Inicialmente, com designação Inspecção do Trabalho em Angola evoluiu para Inspecção do Trabalho e Previdência, Inspecção do Trabalho nos primeiros anos da independência e posteriormente como Direcção Nacional de Assuntos Laborais e Inspecção; Direcção Nacional de Inspecção, Protecção e Higiene no Trabalho e finalmente Inspecção Geral do Trabalho (actual designação).

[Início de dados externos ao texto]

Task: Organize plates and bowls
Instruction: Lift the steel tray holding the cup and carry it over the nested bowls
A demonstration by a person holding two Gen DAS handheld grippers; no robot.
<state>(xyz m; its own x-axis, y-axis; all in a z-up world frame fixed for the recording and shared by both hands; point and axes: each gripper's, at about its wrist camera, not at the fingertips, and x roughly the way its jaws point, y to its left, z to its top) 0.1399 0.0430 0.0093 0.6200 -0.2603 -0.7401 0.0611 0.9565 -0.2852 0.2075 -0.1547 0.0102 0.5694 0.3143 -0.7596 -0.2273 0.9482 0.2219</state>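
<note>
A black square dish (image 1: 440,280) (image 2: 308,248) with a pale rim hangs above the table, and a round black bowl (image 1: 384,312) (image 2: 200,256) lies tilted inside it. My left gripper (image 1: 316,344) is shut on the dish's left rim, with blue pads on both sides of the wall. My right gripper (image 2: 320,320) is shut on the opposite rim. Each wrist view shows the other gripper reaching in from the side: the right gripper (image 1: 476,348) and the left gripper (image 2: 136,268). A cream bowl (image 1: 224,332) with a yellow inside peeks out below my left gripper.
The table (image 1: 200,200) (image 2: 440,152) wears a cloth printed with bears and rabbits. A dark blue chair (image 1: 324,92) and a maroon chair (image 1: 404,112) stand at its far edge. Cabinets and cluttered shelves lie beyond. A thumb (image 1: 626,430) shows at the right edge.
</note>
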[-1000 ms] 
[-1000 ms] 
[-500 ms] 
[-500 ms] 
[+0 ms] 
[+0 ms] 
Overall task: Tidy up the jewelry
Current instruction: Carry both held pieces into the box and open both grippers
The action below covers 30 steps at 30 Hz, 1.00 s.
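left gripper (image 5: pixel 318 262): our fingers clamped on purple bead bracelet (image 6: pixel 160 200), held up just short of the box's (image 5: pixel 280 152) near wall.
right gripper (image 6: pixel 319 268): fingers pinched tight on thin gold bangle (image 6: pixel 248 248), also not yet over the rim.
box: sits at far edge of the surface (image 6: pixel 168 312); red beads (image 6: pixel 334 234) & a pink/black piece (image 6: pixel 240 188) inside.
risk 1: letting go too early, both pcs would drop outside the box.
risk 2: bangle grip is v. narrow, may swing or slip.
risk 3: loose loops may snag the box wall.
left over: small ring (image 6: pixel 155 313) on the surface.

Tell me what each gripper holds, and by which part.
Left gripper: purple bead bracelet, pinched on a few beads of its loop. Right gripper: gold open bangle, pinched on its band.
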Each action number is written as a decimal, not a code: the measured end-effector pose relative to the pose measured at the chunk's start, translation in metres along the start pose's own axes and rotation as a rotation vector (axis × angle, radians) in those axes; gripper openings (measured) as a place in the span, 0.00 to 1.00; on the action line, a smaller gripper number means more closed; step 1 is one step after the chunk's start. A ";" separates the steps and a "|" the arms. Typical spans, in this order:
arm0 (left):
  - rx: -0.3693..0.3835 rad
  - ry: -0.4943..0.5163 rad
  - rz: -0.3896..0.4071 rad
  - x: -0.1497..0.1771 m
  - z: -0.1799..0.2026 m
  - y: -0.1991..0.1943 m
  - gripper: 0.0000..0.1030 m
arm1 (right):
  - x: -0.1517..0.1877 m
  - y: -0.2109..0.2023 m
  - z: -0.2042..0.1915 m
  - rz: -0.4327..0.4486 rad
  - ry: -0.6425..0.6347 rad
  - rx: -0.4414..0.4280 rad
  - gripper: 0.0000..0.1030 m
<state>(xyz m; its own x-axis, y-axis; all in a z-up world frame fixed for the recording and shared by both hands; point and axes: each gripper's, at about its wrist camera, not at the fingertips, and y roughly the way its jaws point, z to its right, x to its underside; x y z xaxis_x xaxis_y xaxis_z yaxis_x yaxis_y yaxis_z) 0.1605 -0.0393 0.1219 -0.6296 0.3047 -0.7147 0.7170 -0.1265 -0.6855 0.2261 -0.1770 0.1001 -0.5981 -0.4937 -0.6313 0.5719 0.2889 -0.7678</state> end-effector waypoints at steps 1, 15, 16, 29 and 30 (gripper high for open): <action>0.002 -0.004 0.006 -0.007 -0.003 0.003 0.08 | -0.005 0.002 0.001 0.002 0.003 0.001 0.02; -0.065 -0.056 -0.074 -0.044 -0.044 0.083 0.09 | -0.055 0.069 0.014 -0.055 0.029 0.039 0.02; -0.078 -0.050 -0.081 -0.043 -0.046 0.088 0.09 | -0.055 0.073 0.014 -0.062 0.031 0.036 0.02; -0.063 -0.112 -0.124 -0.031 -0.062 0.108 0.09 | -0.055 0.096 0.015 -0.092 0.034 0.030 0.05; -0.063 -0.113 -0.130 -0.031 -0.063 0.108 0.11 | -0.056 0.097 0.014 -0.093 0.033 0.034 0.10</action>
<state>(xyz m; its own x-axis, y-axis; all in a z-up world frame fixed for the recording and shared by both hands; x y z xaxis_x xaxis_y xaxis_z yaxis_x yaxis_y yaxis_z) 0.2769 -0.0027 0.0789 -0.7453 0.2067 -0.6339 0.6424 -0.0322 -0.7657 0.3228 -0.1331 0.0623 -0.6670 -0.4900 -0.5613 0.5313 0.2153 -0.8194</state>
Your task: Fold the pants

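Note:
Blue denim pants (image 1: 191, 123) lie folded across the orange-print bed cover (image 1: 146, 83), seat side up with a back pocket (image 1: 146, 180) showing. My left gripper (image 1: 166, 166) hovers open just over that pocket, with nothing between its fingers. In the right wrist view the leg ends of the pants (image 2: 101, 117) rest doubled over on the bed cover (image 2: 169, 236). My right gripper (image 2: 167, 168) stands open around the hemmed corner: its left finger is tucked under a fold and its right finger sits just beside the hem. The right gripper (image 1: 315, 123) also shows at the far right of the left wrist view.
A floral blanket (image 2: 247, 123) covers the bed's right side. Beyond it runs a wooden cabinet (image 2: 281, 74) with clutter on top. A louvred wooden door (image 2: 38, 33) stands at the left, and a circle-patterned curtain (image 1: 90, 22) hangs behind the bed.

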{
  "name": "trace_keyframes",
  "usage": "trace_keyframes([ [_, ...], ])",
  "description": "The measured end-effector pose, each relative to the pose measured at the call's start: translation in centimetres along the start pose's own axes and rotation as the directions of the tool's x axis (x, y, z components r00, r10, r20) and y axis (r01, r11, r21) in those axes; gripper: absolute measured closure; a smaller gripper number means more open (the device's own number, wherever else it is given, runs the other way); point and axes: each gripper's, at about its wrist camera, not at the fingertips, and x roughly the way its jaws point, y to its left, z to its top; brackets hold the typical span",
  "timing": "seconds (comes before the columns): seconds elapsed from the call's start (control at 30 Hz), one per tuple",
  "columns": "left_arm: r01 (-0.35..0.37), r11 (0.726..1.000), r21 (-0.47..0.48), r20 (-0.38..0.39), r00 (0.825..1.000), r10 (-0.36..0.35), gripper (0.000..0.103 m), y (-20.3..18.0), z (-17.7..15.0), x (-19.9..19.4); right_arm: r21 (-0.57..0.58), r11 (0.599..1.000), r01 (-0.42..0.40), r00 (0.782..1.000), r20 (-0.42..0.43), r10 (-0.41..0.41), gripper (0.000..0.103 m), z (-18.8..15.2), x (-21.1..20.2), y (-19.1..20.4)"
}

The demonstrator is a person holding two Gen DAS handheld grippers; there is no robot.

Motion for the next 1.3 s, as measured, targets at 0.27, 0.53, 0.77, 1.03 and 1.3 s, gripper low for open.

Na prática a reformulação e a reestruturação da Inspecção Geral do Trabalho emerge como, um assumir de maiores responsabilidades e deveres resultados na adopção de uma nova postura institucional no âmbito da Administração do Trabalho, com vista a estruturação de um mercado de trabalho de qualidade, orientando para a redução da pobreza e na promoção do desenvolvimento social.
Objectivos
O objectivo fundamental da Inspecção Geral do trabalho é o de assegurar o cumprimento e aplicação da legislação laboral exercendo junto dos empregadores e trabalhadores as seguintes atribuições:
1. Informativa;
2. Pedagógica;
3. Orientadora;
4. Coerciva.
Compete, fundamentalmente, à Inspecção Geral do Trabalho – IGT, informar e orientar os sujeitos da relação jurídico-laboral na aplicação das disposições normativas relativas as condições e relações de trabalho, ao sistema de protecção do emprego e no desemprego dos trabalhadores, ao pagamento das contribuições para a segurança social, assegurar o seu cumprimento efectivo e propor as medidas necessárias á superação das deficiências e insuficiências do ordenamento jurídico-laboral que lhe incumbe assegurar.
Missão
Assegurar a aplicação e observância da Legislação Laboral, bem como informar, orientar e fiscalizar a acção dos sujeitos da relação jurídico laboral no cumprimento da legislação.
Visão
1. Aumentar a cultura jurídica dos sujeitos da relação jurídico-laboral, com vista a promover estabilidade do emprego e o equilíbrio nas relações laborais estabelecidas entre empregadores e trabalhadores;
2. Diminuir os conflitos laborais nas empresas;
3. Promover a melhoria das condições de Segurança, Higiene e Saúde dos postos de trabalho, visando a redução dos acidentes de trabalho e doenças profissionais.